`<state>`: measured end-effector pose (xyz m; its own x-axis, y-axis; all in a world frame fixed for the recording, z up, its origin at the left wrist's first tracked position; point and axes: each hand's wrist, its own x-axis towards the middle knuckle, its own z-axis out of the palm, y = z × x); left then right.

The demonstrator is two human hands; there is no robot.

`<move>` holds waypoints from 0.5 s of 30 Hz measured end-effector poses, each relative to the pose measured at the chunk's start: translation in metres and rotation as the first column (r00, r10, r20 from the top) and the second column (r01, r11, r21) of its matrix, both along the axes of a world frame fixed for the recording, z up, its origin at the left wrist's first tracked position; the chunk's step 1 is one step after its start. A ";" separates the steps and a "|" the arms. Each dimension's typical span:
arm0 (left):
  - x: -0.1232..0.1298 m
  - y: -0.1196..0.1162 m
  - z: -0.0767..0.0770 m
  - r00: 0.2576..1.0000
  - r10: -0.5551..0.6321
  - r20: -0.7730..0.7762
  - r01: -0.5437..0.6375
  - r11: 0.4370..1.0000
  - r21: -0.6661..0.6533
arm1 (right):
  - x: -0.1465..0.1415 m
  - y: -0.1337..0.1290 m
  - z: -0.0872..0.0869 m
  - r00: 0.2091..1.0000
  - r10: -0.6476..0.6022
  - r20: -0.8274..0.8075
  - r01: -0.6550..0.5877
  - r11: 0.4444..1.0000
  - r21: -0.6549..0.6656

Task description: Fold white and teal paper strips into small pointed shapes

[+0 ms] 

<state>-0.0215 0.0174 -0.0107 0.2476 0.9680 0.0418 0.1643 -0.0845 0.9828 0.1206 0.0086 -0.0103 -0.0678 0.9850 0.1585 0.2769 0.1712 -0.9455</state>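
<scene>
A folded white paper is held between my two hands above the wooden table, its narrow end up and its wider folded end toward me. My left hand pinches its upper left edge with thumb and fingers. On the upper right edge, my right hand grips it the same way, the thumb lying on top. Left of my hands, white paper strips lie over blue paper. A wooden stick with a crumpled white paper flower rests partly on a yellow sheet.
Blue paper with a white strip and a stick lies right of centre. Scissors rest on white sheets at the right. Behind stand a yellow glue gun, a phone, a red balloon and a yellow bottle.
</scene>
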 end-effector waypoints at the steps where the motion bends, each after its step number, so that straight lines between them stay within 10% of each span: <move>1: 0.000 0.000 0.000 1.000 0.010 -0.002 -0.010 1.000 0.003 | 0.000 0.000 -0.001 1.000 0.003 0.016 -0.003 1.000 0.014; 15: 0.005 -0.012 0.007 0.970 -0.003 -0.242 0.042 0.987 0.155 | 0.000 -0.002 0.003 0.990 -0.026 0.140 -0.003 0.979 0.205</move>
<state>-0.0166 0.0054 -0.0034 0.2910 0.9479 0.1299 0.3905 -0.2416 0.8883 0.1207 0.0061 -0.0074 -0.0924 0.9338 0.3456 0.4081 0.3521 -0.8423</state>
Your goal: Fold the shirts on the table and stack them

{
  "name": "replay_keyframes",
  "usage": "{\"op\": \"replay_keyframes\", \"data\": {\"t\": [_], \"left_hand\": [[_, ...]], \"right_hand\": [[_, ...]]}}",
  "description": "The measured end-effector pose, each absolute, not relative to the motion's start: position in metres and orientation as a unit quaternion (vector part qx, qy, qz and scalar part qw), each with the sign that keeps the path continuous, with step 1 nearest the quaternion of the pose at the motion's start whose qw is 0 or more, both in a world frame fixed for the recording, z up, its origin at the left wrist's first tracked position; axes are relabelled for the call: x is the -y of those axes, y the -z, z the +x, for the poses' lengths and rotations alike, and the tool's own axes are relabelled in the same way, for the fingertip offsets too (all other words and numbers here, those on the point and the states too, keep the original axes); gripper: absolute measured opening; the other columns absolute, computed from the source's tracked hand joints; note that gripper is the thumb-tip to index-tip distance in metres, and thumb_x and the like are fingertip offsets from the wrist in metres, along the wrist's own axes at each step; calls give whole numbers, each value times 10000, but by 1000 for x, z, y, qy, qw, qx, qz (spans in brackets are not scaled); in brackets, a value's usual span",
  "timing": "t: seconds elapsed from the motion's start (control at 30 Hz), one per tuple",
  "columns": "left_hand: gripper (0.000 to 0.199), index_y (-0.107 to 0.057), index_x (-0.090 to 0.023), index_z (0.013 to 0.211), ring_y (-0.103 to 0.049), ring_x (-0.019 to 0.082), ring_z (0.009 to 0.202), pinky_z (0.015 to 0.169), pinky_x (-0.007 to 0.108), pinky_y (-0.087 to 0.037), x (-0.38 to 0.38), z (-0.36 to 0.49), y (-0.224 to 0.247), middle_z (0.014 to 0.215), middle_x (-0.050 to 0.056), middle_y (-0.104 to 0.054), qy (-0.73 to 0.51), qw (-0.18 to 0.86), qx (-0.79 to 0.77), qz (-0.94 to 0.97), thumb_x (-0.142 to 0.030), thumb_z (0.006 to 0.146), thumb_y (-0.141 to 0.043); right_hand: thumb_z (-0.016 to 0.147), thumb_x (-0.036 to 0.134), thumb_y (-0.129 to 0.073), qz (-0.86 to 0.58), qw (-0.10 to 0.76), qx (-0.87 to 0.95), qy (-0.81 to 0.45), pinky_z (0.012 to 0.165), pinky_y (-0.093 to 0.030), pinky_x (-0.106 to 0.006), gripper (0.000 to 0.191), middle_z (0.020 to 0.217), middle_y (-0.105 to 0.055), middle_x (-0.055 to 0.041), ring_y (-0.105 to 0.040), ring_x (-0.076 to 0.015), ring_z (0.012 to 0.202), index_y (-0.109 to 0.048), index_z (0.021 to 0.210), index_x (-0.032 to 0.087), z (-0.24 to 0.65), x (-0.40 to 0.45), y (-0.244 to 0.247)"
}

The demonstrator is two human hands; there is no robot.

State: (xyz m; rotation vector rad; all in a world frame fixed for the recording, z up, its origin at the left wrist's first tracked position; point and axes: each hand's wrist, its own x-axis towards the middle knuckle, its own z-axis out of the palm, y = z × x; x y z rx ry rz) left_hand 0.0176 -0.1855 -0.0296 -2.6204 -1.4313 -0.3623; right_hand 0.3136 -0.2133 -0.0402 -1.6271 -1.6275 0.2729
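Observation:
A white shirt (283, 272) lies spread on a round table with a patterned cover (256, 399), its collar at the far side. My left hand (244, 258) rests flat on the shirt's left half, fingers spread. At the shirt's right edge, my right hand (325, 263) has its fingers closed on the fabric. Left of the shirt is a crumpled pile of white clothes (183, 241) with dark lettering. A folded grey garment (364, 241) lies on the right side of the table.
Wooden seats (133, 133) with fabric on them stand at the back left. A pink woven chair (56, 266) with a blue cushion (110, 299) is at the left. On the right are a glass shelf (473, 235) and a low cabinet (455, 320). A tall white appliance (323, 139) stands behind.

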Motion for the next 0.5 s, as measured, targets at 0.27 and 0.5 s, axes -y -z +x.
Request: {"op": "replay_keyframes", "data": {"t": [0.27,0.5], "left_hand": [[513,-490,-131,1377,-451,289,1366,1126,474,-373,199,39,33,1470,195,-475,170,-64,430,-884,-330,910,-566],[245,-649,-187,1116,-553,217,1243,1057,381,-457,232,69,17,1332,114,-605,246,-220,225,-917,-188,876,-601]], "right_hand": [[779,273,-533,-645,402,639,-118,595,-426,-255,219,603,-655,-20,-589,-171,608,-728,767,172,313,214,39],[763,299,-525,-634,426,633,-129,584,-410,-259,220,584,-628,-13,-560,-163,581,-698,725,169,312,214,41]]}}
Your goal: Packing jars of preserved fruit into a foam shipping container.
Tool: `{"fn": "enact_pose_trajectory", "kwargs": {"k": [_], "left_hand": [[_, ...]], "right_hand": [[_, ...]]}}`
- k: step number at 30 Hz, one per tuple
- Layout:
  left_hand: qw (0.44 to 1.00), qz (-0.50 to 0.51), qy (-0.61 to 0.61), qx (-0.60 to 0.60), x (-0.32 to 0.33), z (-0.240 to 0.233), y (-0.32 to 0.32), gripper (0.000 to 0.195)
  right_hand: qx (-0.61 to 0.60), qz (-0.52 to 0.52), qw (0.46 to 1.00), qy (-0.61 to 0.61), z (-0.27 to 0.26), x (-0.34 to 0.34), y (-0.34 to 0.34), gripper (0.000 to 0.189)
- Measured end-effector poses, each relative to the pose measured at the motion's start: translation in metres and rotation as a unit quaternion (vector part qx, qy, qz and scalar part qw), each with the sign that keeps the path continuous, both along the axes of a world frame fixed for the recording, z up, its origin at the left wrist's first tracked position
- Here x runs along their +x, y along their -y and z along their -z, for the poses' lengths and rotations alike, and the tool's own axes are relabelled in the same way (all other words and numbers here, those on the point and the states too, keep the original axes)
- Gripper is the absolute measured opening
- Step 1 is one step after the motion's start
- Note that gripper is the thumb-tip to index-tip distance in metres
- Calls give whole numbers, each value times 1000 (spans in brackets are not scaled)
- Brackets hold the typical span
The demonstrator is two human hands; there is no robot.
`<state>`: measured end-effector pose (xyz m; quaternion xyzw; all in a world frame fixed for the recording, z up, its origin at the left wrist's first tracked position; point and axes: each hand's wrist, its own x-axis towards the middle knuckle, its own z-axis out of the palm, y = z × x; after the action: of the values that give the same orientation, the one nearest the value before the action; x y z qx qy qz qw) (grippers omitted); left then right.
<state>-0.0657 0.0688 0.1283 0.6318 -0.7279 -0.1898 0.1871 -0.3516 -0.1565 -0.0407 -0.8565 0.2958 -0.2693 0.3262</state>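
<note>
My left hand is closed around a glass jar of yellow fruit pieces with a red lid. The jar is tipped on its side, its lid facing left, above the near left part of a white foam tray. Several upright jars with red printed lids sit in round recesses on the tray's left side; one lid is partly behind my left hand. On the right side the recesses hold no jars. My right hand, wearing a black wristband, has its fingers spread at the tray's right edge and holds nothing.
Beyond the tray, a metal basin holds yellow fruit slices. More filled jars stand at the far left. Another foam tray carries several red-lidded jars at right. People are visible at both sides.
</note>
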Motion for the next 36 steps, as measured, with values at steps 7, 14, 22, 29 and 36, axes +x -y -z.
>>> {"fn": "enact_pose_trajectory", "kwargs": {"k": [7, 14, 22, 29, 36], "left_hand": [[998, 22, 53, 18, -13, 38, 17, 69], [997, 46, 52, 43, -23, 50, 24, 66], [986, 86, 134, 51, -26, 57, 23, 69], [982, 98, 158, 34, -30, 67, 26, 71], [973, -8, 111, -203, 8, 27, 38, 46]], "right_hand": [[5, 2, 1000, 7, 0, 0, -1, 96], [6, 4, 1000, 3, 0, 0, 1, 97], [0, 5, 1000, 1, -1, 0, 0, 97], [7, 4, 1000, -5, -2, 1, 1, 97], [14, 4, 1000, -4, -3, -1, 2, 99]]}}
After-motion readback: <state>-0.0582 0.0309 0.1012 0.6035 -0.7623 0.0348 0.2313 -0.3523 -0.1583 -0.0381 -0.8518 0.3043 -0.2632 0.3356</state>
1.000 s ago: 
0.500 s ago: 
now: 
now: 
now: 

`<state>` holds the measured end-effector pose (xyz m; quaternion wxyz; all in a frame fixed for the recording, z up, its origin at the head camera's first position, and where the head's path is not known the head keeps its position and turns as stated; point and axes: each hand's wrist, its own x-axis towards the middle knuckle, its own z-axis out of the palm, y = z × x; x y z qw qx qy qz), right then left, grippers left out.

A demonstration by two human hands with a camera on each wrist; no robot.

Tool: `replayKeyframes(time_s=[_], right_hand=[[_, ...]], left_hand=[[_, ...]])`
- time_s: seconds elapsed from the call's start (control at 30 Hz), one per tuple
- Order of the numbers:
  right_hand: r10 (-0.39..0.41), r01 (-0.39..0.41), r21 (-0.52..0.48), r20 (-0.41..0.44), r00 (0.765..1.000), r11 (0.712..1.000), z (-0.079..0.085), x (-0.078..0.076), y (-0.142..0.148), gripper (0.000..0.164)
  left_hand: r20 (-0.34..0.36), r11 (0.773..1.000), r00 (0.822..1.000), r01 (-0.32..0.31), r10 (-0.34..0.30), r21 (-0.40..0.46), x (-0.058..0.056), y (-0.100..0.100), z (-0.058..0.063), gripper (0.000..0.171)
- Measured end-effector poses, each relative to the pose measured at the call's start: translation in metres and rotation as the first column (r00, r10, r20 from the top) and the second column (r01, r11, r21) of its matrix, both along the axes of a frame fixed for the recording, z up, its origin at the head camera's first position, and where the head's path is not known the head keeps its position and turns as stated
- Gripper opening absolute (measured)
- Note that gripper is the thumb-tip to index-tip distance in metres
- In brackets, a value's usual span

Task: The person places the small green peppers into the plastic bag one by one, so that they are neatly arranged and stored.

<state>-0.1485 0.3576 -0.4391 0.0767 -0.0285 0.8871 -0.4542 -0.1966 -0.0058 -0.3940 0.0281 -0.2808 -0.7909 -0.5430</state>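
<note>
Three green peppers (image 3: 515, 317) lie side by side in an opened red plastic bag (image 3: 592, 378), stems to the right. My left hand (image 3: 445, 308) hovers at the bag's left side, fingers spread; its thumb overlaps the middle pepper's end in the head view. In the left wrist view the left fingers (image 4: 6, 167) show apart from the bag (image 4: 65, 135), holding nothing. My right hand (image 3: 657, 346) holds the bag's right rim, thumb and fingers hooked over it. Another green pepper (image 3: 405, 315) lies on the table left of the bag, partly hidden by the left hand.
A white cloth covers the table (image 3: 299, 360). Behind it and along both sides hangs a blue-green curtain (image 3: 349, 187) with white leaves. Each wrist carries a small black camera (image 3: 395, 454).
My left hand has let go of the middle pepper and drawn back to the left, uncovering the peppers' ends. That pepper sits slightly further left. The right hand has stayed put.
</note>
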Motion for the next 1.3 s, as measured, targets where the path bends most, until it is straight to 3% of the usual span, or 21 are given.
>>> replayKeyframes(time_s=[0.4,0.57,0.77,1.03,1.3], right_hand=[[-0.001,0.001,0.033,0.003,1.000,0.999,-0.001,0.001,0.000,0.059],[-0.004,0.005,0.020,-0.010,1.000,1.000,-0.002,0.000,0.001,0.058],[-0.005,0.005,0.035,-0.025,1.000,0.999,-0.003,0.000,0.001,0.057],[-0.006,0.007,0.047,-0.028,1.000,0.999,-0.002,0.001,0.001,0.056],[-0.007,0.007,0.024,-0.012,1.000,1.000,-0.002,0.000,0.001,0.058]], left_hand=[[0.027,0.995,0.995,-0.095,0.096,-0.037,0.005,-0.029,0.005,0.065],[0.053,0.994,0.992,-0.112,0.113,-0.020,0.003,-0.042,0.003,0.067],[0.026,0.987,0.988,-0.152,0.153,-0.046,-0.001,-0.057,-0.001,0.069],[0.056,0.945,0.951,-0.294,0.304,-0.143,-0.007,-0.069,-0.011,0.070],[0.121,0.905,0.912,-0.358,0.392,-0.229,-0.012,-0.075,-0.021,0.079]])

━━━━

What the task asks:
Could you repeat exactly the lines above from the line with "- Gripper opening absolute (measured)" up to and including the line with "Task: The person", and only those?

Written reply:
- Gripper opening absolute (measured)
- Note that gripper is the thumb-tip to index-tip distance in metres
- In brackets, a value's usual span

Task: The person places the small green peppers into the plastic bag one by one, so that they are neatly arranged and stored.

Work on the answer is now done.